23 Nov 2008

Student drinking survey sparks call for higher alcohol tax

8:56 am on 23 November 2008

A senior health professional is calling for the Government to raise the tax on alcohol, following a survey indicating a third of students questioned had blacked out after drinking in the previous month.

The Injury Prevention Research Unit released the results of an internet-based survey on students' drinking habits, which canvassed more 2,500 students from five of the country's eight universities.

Of those who responded, 80% reported drinking alcohol in the four weeks prior to the survey, 33% reported blacking out after drinking and 10% reported having driven with someone who was drunk.

Dr Jennie Connor, lecturer in epidemiology at Otago University and research associate with the Injury Prevention Research Unit, says it is a difficult political decision to do something about controlling alcohol.

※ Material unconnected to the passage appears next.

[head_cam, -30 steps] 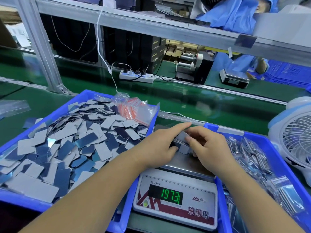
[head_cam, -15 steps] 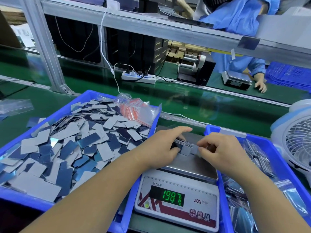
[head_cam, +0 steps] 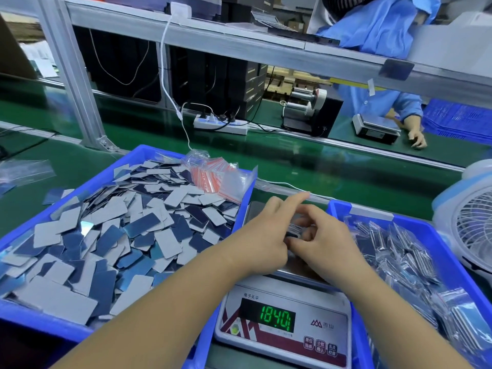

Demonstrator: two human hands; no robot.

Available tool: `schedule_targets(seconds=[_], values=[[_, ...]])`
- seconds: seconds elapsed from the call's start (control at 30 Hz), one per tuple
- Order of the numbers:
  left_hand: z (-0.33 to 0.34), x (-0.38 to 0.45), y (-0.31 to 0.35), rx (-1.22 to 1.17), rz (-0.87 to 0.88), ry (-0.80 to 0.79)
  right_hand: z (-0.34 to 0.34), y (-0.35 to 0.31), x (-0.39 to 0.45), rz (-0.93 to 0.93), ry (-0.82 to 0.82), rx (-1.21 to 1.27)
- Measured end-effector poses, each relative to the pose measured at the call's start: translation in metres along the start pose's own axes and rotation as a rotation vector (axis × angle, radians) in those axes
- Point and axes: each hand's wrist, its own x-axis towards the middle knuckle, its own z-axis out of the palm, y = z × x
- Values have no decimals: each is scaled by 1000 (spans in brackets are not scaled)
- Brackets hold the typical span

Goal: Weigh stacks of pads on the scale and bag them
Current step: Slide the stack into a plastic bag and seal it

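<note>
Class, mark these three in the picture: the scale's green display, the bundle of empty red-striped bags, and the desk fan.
Scale display point(head_cam: 277, 319), head view, on the lit digits.
Bundle of empty bags point(head_cam: 213, 177), head view, on the red-striped middle.
Desk fan point(head_cam: 476, 230), head view, on the white grille.

Grey and dark blue pads point(head_cam: 127, 235), a few shiny teal, heaped in a bright blue left bin point(head_cam: 40, 319). Clear bags point(head_cam: 213, 177) with red-orange strips at its far corner. White scale point(head_cam: 285, 331), green digits on black, dark red band along the front. Clear, silvery packets point(head_cam: 399, 251) in the blue right bin point(head_cam: 343, 209). Green belt point(head_cam: 319, 169) behind. White fan point(head_cam: 468, 225), pale blue trim.
</note>
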Motion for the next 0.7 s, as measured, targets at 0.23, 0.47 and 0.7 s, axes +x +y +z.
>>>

However she says international evidence shows that increasing taxes and raising the purchase age reduces the level of alcohol-related harm.

New Zealand Union of Students Associations co-president Liz Hawes says students' drinking habits are no different to those of other young people.

Ms Hawes says her priority would be to eliminate alco-pops, which she describes as particularly evil.

Alcohol Advisory Council chief executive Gerard Vaughan says the survey's results show there should be fewer alcohol stores close to campuses.

Mr Vaughan says liquor outlets grouped close to universities, late opening hours and the type of stores all contribute to student drinking.